▸ **Problem description**
Of the entries below, restate word for word only the section that runs from the line with "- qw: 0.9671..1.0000" to the line with "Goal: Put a", counting both ends.

(Dataset excerpts)
____

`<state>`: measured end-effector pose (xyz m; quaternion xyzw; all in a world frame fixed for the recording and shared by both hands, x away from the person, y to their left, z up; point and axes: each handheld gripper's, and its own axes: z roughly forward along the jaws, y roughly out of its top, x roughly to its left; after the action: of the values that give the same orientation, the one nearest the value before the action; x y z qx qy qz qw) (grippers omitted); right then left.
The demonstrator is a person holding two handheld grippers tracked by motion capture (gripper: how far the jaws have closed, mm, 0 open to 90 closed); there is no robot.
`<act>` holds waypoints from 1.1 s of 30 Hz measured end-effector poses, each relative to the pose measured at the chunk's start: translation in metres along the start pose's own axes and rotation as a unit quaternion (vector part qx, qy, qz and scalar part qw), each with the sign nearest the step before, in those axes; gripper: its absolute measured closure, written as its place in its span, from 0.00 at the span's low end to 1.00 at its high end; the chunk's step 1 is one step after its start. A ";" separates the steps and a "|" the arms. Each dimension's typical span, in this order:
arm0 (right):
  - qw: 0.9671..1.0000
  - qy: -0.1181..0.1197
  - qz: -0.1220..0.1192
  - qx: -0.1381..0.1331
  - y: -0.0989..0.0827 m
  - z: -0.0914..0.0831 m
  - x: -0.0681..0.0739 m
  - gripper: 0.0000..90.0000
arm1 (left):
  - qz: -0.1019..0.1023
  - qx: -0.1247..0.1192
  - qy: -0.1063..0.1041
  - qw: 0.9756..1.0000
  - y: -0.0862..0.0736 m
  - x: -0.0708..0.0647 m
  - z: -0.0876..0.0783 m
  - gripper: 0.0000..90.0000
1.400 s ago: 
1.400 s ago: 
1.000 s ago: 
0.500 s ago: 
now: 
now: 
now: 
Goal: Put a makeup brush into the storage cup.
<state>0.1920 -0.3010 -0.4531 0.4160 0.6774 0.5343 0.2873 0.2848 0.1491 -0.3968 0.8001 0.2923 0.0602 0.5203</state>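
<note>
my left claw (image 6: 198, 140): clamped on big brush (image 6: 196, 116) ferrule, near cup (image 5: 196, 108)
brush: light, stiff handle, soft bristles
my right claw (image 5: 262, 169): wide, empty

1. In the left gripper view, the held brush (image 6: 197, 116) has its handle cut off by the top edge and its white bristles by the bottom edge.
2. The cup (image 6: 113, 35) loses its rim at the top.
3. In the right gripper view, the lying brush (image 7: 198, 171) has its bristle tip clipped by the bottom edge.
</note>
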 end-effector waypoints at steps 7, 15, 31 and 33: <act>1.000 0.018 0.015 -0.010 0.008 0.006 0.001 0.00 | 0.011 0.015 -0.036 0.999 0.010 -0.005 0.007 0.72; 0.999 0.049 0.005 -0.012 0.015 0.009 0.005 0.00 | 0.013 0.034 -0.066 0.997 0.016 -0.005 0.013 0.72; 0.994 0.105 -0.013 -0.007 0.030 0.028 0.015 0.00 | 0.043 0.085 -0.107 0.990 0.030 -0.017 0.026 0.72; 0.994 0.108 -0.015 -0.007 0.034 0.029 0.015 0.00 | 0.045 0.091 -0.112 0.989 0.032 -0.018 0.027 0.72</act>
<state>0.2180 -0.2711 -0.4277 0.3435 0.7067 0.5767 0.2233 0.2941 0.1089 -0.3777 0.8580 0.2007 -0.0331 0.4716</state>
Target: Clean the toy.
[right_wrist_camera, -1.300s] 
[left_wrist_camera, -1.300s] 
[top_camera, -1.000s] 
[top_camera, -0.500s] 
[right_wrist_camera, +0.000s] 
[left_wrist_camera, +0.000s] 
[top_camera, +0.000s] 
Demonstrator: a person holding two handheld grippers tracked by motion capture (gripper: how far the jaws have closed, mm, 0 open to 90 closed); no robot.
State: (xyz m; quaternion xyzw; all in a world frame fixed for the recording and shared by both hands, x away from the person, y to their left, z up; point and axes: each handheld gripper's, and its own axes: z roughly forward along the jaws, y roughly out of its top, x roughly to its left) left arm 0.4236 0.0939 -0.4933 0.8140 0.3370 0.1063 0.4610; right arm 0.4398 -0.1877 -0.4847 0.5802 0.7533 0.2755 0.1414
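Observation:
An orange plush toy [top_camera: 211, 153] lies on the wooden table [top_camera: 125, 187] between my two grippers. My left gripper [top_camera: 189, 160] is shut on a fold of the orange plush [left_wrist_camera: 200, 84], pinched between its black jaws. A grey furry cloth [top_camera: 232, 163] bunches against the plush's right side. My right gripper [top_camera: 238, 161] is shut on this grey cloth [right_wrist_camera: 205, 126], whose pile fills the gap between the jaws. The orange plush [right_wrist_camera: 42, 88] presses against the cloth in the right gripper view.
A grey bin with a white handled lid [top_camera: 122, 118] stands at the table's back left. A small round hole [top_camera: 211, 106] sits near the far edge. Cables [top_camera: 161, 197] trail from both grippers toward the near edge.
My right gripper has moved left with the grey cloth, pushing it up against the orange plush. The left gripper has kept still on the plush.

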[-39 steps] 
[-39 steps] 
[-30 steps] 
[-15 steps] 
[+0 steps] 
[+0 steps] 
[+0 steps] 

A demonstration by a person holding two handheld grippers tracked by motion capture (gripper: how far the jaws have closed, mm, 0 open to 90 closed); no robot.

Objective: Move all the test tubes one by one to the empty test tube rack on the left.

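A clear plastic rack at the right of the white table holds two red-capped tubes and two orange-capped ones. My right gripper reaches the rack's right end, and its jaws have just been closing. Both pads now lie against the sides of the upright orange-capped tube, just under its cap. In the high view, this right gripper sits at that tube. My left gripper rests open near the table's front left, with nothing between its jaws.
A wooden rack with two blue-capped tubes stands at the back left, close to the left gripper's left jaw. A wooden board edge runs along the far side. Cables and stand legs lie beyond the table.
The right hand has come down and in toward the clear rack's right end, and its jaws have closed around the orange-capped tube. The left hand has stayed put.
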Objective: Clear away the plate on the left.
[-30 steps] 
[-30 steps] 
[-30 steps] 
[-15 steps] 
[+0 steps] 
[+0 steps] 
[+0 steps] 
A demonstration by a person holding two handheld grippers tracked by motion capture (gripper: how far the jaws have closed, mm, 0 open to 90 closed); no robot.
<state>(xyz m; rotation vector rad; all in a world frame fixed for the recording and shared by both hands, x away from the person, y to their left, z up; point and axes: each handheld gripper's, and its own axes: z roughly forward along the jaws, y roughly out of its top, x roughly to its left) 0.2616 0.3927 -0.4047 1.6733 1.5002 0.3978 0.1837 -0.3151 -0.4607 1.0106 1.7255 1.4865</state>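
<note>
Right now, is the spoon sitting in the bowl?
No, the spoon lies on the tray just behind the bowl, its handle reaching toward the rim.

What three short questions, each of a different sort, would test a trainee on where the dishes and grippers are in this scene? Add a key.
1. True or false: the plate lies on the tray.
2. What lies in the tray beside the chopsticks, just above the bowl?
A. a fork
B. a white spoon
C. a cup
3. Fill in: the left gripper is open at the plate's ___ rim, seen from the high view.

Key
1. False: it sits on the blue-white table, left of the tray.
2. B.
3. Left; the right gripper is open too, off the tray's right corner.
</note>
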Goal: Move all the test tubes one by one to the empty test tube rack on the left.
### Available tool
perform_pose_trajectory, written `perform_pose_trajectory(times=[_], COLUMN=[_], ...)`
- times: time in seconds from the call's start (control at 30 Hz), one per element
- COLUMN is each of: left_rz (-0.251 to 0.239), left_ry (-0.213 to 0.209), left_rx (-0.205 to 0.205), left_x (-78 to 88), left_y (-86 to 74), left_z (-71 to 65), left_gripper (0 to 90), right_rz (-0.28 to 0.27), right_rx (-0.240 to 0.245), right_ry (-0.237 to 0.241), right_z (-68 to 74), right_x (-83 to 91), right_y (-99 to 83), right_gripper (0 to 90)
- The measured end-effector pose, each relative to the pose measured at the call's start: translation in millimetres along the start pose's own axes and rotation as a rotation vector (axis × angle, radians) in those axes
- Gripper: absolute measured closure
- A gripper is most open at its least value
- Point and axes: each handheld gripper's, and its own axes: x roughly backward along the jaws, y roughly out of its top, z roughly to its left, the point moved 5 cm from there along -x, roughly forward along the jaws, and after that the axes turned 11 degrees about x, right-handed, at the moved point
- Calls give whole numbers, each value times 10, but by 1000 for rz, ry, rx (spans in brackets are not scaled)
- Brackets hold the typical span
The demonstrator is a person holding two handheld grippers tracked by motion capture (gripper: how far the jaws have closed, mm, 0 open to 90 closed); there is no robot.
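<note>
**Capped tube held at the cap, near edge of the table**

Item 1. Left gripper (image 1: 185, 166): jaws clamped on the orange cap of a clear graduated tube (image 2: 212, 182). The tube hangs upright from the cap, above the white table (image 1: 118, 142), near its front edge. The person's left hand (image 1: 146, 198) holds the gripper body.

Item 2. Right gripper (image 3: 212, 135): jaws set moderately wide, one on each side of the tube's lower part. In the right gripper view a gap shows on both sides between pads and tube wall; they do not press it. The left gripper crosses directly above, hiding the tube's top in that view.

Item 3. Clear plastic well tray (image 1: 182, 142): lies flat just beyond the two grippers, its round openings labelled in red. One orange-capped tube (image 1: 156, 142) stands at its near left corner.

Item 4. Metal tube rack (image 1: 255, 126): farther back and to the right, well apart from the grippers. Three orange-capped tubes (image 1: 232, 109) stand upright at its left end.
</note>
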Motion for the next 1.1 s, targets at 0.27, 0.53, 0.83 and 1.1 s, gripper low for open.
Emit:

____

▸ **Answer section**
  - qw: 0.9671..1.0000
  - qy: -0.1181..0.1197
  - qz: -0.1220..0.1192
  - qx: -0.1381..0.1331
  - y: -0.0989..0.0827 m
  - z: -0.0914..0.0831 m
  - x: -0.0681..0.0739 m
  - gripper: 0.0000..90.0000
arm1 (left):
  - qz: -0.1019..0.1023
  - qx: -0.1247..0.1192
  - qy: -0.1063..0.1041
  - qw: 0.9756..1.0000
  - y: -0.0862..0.0736 m
  - x: -0.0708..0.0647 m
  - z: -0.0876..0.0783 m
  - gripper: 0.0000..90.0000
1.400 s ago: 
1.400 s ago: 
1.000 s ago: 
0.500 s ago: 
now: 
now: 
now: 
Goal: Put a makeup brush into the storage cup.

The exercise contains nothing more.